Recommendations to improve Medicaid dispute resolution in managed care settings.

        In Mathews v. Eldridge, the U.S. Supreme Court recognized, "'Due process' unlike some legal rules, is not a technical conception with a fixed content unrelated to time, place and circumstances. . . . [D]ue process is flexible and calls for such procedural protections as the particular situation demands."(13) The rapid expansion of managed care and the effects that managed care is having on the complaint process demand that all participants in the Medicaid system take another look at how complaints should be handled in "the best interests of the recipients."(14) Consumers and consumer advocates are voicing a number of consistent bottom lines:

        Consumer involvement. Consumers and consumer advocates need to be involved in the development of complaint procedures. There must also be ongoing consumer-based education and information about complaint procedures and the nature of the complaints that are being filed.
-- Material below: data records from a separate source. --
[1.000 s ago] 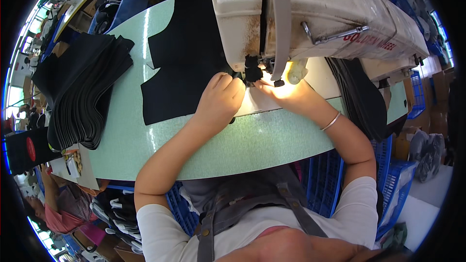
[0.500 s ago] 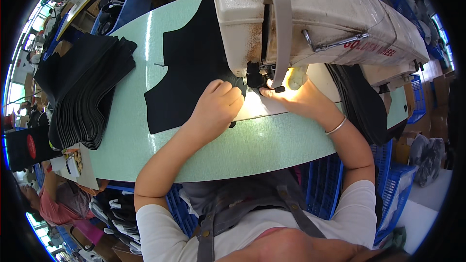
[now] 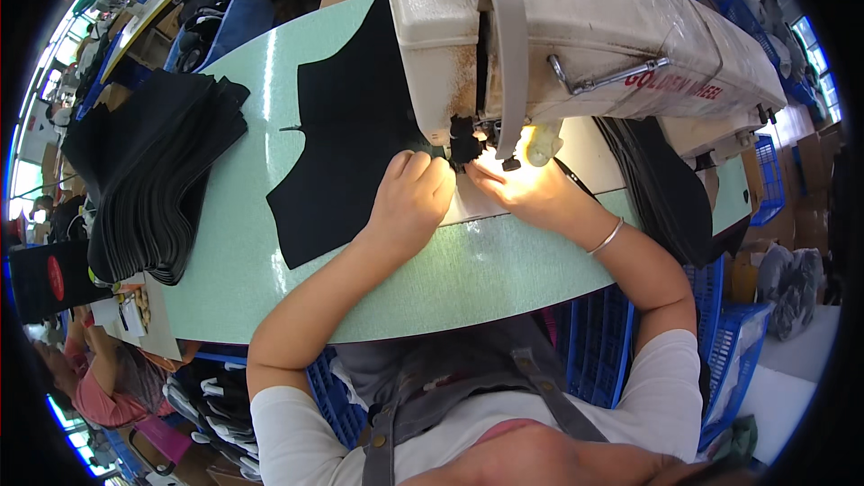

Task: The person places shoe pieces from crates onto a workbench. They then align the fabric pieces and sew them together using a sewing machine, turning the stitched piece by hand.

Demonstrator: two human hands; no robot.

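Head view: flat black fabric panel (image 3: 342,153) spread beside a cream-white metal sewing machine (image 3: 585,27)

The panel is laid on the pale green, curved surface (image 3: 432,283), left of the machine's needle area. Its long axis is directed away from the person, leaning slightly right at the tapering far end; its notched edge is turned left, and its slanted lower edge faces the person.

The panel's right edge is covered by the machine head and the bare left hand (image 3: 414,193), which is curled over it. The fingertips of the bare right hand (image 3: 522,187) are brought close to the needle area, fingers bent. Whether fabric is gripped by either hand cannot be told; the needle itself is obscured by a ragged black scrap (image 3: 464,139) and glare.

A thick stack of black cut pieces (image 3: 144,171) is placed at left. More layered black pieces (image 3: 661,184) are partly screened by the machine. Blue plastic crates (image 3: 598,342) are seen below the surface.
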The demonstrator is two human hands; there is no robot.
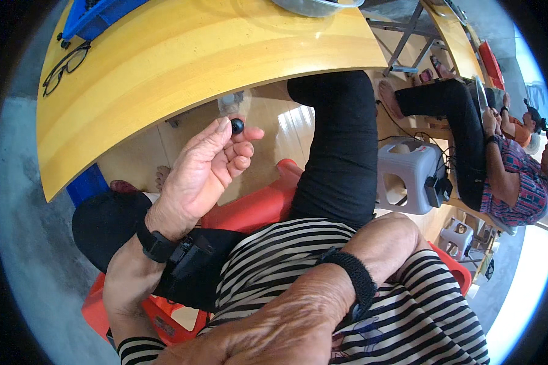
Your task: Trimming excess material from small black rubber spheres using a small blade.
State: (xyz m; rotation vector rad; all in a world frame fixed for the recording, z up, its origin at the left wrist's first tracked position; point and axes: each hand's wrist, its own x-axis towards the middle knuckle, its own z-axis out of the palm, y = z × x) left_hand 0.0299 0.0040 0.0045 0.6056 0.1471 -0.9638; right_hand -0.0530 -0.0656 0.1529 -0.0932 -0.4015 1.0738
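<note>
1. Head view: a black round piece is pinched between the thumb and fingers of the left hand, toward eleven o'clock from the centre; the palm is turned upward and the remaining fingers are loosely curled.
2. The black round piece is held clear of the desk, just outside its curved edge; the desktop is spread from nine o'clock round to one.
3. The right hand is seen at six o'clock, with its forearm laid across the body. Its fingers are cut off by the lower edge, so whether anything is gripped cannot be told. The two hands are well apart.
4. A black wristwatch is worn on the left wrist at eight o'clock, and a black wristband on the right at five.
5. On the desk, eyeglasses are laid at ten o'clock; a blue plastic crate is placed between ten and eleven, and a clear plastic bowl, partly cut off, near twelve.
6. A black-and-white striped shirt and black trousers are worn; a red plastic chair is partly covered by the body.
7. At three o'clock a grey plastic stool is seen, and farther out a person in a plaid shirt.
</note>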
        Uniformity of processes. Grievance procedures must be the same from plan to plan. From the start, all complaints should be filed: (1) on a standardized grievance form, and (2) at a single address within the state Medicaid agency. As Tennessee now does, the agency can log in the complaint and send it immediately to the MCO that is involved. This process simplifies matters for consumers (who may not know their plan's name or address), provides the state with important information for monitoring purposes, and clearly starts the meter running on the time frame for reaching a final decision.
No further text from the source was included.